The horse is out of the barn, the barn burned down, and the horse was carrying enough arsonist gear to incinerate the world economy. But better late than never, I suppose. Anyway, he’s got his: Forbes once estimated his net worth at $1.5 billion and he avoided prosecution for his Solomon Smith Barney’s shameful role in the Enron scandal. This can be another grudge to be cherished between Weill and his ousted protege, Jamie Dimon, now of JPMorgan Chase.
I’m still waiting for mea culpas from Bill Clinton, Phil Gramm and Alan Greenspan.
Weill is right, of course. Commercial banks, whose depositors’ money is backed by the U.S. taxpayer, shouldn’t be Wall Street playerz. But much more is needed. Among the reforms: Break up the Too Big To Exist banks and return them to regional banks (Hello, Seafirst) with a few larger money center banks in New York; wind down and outlaw most derivatives; instate a transaction tax on the activities of the investment banks that don’t lead directly to job creation; heavily tax bank executive compensation; curb bank political lobbying, and rebuild tough, arms-length regulation.
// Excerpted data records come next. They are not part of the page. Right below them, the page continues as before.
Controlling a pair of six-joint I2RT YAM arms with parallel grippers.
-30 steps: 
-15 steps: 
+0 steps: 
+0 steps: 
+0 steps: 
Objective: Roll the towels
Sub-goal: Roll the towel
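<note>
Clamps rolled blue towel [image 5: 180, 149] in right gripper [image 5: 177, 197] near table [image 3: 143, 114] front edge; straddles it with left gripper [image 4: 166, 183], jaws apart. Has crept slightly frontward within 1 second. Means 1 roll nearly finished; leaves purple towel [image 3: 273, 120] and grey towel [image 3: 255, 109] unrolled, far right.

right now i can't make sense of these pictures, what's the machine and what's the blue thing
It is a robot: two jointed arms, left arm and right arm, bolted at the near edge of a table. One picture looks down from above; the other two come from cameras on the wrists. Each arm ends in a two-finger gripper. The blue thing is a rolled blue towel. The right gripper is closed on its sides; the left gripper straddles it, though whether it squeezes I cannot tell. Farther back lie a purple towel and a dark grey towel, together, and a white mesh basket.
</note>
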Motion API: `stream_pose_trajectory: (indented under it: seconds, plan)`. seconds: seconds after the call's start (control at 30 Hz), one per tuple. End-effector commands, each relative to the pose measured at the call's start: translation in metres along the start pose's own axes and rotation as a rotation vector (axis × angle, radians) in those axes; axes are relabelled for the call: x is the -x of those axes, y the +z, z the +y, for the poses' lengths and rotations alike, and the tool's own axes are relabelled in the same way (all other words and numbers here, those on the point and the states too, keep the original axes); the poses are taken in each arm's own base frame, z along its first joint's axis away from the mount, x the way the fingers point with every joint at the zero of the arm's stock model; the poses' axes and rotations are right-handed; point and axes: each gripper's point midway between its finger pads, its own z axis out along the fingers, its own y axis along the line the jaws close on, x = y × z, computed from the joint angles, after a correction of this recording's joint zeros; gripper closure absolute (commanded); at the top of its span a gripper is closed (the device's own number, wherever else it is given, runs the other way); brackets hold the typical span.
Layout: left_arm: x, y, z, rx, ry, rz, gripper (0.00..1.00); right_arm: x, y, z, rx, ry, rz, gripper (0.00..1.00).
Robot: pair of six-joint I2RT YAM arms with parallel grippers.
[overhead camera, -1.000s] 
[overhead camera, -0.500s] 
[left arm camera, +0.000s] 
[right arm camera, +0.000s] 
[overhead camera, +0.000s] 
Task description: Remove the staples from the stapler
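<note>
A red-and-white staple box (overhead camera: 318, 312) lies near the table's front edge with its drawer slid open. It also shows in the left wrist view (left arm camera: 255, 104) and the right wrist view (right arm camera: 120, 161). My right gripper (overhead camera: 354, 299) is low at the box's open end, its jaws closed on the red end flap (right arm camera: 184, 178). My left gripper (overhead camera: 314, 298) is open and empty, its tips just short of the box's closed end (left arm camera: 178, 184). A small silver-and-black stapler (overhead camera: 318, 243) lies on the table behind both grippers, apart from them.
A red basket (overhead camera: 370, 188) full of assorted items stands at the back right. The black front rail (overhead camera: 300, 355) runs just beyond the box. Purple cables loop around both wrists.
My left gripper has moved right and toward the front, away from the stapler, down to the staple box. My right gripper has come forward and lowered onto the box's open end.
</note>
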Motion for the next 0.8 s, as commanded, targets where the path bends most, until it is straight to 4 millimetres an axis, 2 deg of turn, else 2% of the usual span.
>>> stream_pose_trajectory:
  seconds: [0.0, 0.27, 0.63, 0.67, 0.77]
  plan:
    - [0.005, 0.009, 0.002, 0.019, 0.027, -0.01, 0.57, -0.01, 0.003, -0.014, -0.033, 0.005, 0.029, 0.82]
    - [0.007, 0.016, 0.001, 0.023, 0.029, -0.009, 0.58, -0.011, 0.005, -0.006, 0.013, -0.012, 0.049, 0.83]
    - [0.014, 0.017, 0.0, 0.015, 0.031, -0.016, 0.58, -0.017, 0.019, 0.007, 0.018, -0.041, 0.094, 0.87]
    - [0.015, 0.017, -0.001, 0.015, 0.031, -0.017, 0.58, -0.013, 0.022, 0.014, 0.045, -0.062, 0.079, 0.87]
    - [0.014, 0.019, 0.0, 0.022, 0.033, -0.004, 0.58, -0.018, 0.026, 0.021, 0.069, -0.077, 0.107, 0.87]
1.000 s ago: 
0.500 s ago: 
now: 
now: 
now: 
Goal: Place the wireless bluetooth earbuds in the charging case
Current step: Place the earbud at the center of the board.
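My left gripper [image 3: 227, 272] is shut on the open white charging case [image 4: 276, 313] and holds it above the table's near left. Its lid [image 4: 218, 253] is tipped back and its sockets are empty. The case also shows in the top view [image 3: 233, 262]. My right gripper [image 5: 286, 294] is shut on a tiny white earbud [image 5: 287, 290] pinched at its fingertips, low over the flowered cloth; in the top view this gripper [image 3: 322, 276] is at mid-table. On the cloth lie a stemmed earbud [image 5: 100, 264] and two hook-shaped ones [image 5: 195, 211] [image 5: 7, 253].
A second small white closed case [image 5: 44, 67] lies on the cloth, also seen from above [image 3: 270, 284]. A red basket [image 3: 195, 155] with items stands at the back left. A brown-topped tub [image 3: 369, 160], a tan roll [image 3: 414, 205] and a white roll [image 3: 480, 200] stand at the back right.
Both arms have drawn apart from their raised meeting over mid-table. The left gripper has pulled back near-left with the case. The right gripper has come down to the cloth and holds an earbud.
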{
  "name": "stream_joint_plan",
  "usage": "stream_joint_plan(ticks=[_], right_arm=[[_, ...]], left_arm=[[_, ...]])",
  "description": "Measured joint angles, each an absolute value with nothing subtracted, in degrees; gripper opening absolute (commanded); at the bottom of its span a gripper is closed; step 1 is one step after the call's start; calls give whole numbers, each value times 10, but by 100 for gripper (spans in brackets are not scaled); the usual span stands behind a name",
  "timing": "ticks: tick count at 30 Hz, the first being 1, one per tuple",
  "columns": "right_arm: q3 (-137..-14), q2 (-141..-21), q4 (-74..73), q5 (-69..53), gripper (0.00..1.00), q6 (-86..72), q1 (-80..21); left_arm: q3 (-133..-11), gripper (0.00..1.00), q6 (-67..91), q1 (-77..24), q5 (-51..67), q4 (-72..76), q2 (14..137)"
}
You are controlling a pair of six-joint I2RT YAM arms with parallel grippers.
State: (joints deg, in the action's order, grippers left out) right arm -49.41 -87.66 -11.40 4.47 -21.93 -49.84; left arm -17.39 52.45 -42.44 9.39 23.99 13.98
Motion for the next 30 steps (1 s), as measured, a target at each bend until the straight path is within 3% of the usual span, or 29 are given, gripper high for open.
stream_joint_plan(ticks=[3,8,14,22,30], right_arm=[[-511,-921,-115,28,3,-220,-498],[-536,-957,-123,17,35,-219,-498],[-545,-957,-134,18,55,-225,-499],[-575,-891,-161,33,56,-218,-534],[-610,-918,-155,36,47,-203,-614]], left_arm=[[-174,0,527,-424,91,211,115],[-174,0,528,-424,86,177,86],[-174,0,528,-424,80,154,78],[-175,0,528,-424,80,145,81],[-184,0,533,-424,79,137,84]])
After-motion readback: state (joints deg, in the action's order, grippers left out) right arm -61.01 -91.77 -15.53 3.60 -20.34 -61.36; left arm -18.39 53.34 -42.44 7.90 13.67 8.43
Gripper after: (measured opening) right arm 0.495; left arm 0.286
Also, the dangerous shadow banking system must be regulated and controlled.
The jobs created by breaking up the biggest banks alone would be significant, moving their headquarters would be a shot in the arm to dozens of cities, and they would focus on actually lending for productive economic activity.
While the big bankers are whining (cue Jamie), just tell them, “Sandy said so.”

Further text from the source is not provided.